Когда я снова появился в конторе, на столе меня ждало письмо от домовладельца. Я вскрыл его дрожащими руками. Домовладелец сообщал мне, что он обратился в полицию и Бартлби препровожден в Гробницу за бродяжничество. А поскольку я знаю о нем больше, чем кто бы то ни было, мне следует там побывать и сообщить все известные мне факты. Весть эта произвела на меня смешанное впечатление. Сперва я возмутился, потом пришел к выводу, что возмущаться нечем. Домовладелец, в силу своего энергического, решительного характера, поступил так, как сам я, вероятно, не отважился бы поступить; а между тем при столь необычайных обстоятельствах ничего иного как будто и не оставалось.
Как я узнал впоследствии, бедный переписчик не оказал ни малейшего сопротивления, услышав, что его поведут в Гробницу, но подчинился, по своему обыкновению, молча и безучастно.
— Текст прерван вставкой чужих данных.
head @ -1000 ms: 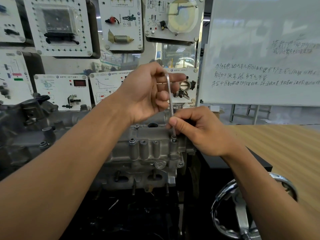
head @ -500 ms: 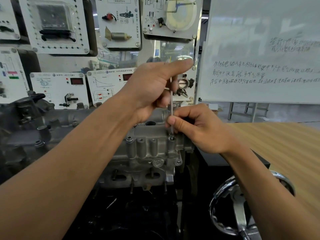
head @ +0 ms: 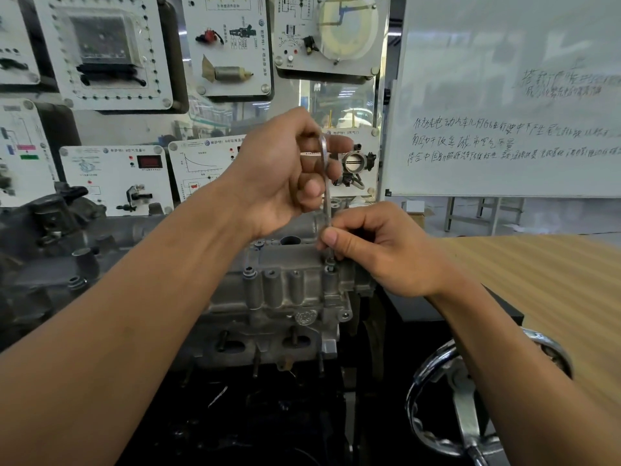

К нему присоединилось несколько прохожих — жалостливых и просто любопытных, — и безмолвная процессия, возглавляемая одним из констеблей рука об руку с Бартлби, потянулась по шумным, жарким улицам, среди бурлящей полуденной толпы.
Получив письмо, я в тот же день поехал в Гробницу, или, выражаясь более правильно, в городскую тюрьму. Я разыскал нужного чиновника, изложил ему цель своего приезда, и он подтвердил, что тот, о ком я говорю, действительно здесь. Тогда я заверил его, что Бартлби — честнейший человек, чудак, пусть и безответственный, но достойный всяческого сочувствия. Я рассказал все, что мне было известно, и в заключение добавил, что, по моему мнению, содержать его следует возможно менее сурово и в дальнейшем постараться смягчить его участь, как именно — я, в сущности, и сам не знал. На худой конец, его нужно поместить в богадельню. Затем я попросил о свидании.
Поскольку никакого тяжкого обвинения Бартлби не было предъявлено и поведения он был спокойного, его не запирали в камере и даже разрешали ему свободно выходить на поросшие травой внутренние тюремные дворики. Здесь я и нашел его — он стоял один в самом пустынном дворике, повернувшись лицом к высокой стене, и мне чудилось, что со всех сторон, из узких тюремных окошек, на него смотрят глаза убийц и воров.
— Бартлби!
— Я вас знаю, — сказал он, не оборачиваясь. — Я не хочу с вами разговаривать.
— Не моя вина, что вы здесь, Бартлби, — сказал я, уязвленный подозрением, которое прозвучало в его словах. — А вам здесь, должно быть, не так уж худо. И доброе имя ваше ничуть не пострадает. Да и не такое уж это унылое место, как можно бы ожидать. Взгляните, вон небо, а вот трава.
11
Джерси-Сити, Хобокен — во времена Мелвилла городки к северу от Нью-Йорка, теперь — его районы; Манхэттенвилл, Астория — центральные районы города, его старейшая часть.